Children's Home Society and Family Services (our agency) had a big adoption party last month and we had a great time. We got to meet up with the other family I traveled with on my first trip so it was great to see them again. They adopted a little boy from Hannah's orphanage and we visited our kids together. He was only one year old when they met him so he is 2 now. The first thing Hannah told their little guy--"I didn't get a daddy--just my mommy". Too funny. I was told that Hannah was a little caregiver at her orphanage and it was funny to watch her take that role back with Drew. She held his hand in the hallway of the hotel and led him around showing him where to go, etc. She acted like a little mommy herself. The party was pretty cool. They had sections for each country they work with and had information there along with free crafts at each country for the kids to do. They had ethnic food served and free drinks for everyone and a main stage that showcased entertainment from all the different countries. They also had three bouncy houses there so there was always something fun to do. It was so fun to see so many people affected by adoption in one place. After the party we got to go to the Wilkin's hotel with them and have fun swimming. All in all, a great day.
My boss's father passed away this past week and I went to the visitation on Saturday. I took Hannah with and two of my co-workers rode with us. On the way there Hannah was telling them that she liked to dance with Mommy. My coworkers started laughing and joking--"how does Mommy dance?" "Is she funny" "I would like to see that" and all of a sudden Hannah spoke up quite loudly saying "Stop laughing at my Mommy--she is not silly--she is my Mommy and I like her". My little sweetheart--it melted my heart to hear her defending my honor and secretly I was very happy. I did try to explain joking to her and let her know that my friends were not making fun of me. Then she seemed okay with it.
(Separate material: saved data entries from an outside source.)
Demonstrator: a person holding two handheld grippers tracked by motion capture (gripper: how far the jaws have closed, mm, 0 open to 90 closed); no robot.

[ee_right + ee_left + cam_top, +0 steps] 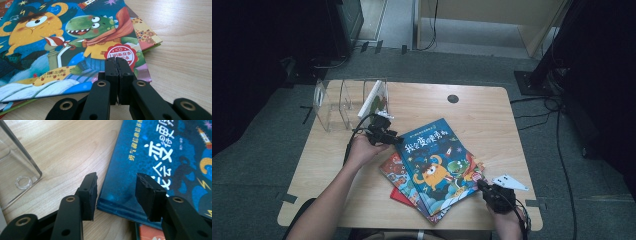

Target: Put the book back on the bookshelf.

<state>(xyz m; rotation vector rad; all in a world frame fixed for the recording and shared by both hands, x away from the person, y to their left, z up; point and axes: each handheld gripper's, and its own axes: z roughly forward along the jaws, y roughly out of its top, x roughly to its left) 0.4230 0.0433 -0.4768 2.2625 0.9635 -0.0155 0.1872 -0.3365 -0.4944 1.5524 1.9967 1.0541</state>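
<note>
We note a dark blue hardcover picture book point(437, 162) with white and yellow Chinese title characters, an orange one-eyed monster and a green dinosaur in a red scarf on its cover, lying flat near the middle of the pale wooden table point(492, 107); it tops a fanned stack of other picture books point(398, 172), among them a red-covered one, whose edges stick out on its left and right sides. In the left gripper view the cover looks glossy, with a thick board edge. The left gripper point(384, 136) sits at the book's upper left corner, its black jaws parted, the corner lying between them with neither pad pressing on it point(116, 192). The right gripper point(486, 189) rests at the book's lower right corner; its jaws are closed pad to pad, nothing between them point(117, 75), just in front of a red round seal printed on the cover. A clear acrylic divider rack point(344, 102) stands at the table's far left corner, with a thin white book point(374, 97) leaning in it
</note>
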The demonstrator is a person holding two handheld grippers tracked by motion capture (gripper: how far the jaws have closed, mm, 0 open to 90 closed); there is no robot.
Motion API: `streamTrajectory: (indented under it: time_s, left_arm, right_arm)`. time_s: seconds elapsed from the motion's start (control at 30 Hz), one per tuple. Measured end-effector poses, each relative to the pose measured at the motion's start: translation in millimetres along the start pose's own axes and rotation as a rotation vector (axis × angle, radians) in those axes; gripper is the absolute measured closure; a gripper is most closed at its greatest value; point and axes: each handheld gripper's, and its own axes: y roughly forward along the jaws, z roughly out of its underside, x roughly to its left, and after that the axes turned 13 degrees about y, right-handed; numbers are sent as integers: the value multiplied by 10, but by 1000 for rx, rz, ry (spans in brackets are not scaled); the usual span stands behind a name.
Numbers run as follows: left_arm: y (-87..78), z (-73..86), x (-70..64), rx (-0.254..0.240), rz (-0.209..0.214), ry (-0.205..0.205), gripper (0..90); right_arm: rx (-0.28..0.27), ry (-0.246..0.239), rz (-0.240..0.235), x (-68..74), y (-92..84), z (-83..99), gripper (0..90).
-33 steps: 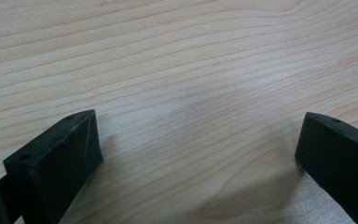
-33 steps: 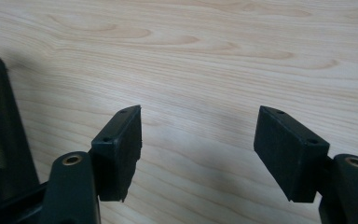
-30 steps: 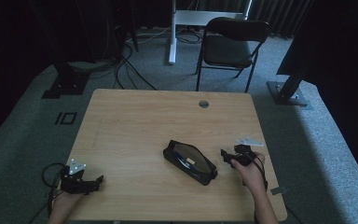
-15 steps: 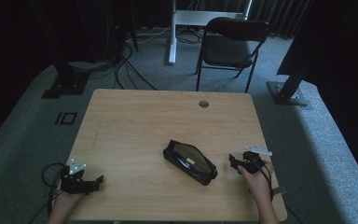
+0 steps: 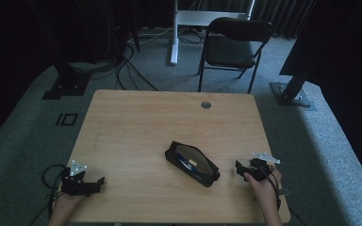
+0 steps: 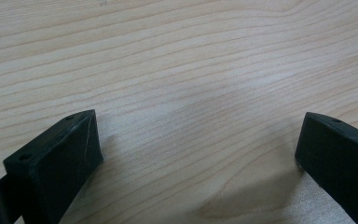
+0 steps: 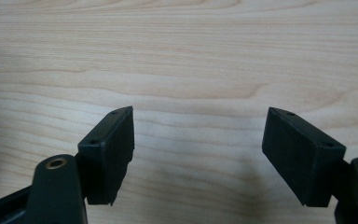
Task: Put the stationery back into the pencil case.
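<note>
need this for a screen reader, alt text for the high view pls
An open black pencil case lies on a wooden table, with the left gripper and right gripper resting open at either side. A black chair stands beyond.

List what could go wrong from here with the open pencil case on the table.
1. The pencil case lies unzipped with pens showing; a careless lift could spill them.
2. The right claw, jaws just opened and empty, sits beside the case; a sideways sweep might shove it.
3. The left claw rests near the table edge and could slip off.
</note>
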Motion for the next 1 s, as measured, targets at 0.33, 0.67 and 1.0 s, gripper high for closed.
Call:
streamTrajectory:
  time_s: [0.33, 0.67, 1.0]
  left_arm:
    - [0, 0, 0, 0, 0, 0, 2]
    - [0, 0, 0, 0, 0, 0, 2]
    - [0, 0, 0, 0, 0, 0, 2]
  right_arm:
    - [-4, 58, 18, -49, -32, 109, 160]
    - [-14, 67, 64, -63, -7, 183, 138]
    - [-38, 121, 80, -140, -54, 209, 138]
She turns 5 in just three short weeks and she is getting pretty excited about it. She keeps asking me "Is my birthday ready yet?" I have planned a party at a local Nature Center. The kids will get to touch frogs, turtles, etc. We invited her whole class--20 kids and about 5 other kids. Should be a fun time. She is just growing and maturing so much--I miss my little girl but am so enjoying the girl she is growing into.
We have seen mothers with babies all over the place lately--at church, at school, and at other birthday parties. She is obsessed and has no shyness to walk up to mother's with babies and ask to touch them. It is hard for me to drag her away. Fortunately all the mom's have been very gracious and kind to her. We were at a birthday party where one mom was breast feeding and Hannah had her face right up there asking all kinds of questions. That night, Hannah said, "Mom, I want to be a baby and drink milk from your tummy" so we had to have that talk. If I was younger and richer, I would think about getting a baby for our family but it is just not in the cards.
She has also been telling me she wants a daddy lately too. The other night after saying she wanted a daddy, she announced "I want a new mommy and daddy". My immediate reaction was to joke with her so I tickled her and said "What--you don't want me for your mommy?" and she very seriously said "Okay--I'll take you but I want a daddy".
This single parenting is hard work some times. All though I am still loving every minute of it--in fact it just keeps getting better. Every morning I look at her sleeping and am amazed at how blessed I am.